I thought long and hard about using just the adhesive side panels to hold the fenders in place. It made me a bit too uneasy, so I wound up doing a couple of simple stitches at the top of each fender for peace of mind. I feel better now, even if I find stitching leather about as enjoyable as accidentally pulling a really long hangnail.

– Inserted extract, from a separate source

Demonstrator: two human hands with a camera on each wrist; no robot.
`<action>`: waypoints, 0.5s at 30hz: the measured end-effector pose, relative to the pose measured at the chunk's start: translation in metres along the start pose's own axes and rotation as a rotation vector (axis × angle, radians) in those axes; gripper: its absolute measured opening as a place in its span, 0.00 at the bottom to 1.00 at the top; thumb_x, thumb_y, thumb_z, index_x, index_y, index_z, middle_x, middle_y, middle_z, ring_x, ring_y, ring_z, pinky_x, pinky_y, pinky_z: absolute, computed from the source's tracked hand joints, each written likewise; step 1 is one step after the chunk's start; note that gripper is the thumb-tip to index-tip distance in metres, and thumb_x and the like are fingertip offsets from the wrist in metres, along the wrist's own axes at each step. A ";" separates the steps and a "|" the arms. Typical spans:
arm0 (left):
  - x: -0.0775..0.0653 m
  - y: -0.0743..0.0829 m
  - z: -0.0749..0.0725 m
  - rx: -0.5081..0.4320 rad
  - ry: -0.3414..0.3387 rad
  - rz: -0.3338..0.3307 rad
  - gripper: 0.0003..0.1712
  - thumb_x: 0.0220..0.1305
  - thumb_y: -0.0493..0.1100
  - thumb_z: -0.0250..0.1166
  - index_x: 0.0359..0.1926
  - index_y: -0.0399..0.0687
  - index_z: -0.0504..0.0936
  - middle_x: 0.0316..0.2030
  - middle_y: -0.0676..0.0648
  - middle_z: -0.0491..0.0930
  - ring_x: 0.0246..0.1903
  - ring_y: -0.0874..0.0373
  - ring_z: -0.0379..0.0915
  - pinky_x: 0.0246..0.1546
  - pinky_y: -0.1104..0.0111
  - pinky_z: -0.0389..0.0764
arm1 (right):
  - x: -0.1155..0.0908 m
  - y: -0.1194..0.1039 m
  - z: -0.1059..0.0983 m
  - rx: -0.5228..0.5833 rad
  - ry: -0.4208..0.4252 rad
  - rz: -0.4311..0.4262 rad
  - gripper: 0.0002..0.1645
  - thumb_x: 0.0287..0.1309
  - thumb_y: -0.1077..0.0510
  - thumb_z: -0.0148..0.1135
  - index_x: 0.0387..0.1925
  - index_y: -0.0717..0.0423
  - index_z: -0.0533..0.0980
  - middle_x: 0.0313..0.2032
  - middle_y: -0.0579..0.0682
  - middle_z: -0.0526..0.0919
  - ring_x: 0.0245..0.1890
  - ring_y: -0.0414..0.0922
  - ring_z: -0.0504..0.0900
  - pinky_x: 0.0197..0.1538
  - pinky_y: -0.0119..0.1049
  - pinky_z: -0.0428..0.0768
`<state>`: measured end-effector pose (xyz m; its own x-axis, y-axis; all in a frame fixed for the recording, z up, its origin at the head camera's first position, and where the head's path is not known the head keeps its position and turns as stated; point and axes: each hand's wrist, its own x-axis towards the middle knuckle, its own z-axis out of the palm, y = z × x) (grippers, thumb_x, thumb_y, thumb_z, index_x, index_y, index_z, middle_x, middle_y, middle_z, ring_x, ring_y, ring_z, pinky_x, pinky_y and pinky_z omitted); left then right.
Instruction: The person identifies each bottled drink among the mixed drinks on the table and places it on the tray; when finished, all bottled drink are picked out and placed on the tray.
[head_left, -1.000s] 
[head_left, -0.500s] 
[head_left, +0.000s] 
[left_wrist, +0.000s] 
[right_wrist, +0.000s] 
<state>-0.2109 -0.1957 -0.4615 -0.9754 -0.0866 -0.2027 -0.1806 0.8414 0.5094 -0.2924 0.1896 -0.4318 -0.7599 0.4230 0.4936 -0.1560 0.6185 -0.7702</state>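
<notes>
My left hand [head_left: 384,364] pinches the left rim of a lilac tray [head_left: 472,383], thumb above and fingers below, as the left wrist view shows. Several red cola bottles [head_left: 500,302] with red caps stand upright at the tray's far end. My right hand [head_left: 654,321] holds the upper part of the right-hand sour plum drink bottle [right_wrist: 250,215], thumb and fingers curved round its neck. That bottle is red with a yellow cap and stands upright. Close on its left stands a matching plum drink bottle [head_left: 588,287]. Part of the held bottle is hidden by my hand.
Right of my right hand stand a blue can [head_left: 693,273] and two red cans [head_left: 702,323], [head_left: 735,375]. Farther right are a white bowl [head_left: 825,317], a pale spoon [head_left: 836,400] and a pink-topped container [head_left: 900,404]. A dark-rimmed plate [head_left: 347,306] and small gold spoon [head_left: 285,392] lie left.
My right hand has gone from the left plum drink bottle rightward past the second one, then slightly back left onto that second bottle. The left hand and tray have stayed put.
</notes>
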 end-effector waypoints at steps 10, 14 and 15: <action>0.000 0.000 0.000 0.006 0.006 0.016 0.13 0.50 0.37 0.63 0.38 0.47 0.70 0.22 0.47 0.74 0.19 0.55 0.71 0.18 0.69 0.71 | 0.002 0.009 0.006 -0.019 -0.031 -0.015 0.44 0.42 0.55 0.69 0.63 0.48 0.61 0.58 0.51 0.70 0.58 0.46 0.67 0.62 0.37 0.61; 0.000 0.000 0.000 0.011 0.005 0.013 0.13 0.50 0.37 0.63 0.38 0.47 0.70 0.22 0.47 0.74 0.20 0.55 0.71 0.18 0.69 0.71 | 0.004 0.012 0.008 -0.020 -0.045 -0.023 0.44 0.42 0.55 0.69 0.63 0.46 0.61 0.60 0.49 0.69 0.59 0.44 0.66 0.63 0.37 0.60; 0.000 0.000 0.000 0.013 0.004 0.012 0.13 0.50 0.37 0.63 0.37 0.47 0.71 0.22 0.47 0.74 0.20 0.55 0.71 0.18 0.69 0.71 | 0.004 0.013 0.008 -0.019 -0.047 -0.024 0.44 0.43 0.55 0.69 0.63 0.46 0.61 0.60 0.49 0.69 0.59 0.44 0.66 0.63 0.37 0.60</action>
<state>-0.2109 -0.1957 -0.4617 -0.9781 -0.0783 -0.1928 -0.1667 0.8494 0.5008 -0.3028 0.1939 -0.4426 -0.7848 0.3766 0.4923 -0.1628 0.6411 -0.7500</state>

Side panels are in place. The thin adhesive material is holding very well, BUT revealing a drawback: it's so thin, and lays so flat, the fenders and pommel base are clearly outlined underneath. One problem is the leather for the fenders is way too thick. I knew this; all the original pieces I cut for this saddle came from the same scrap of tooling leather that was too thick to begin with (did I mention this saddle originally started as purely a practice exercise to use up some 'trash' leather?). Thinner pieces would definitely improve things, though they'd probably show through to some degree no matter what. The repair patch is after all designed to lay very flush and snug, and the entire back side of it is *adhesive*. If I lose my mind and do another saddle down the line, I'll use leather more to scale. Meanwhile, I do have an idea or two about working around - or over - the bumps in this road. Hey, this is a Frankensaddle, so anything goes!

frankensaddle stage two

At least it's starting to resemble a saddle, however vaguely. :-)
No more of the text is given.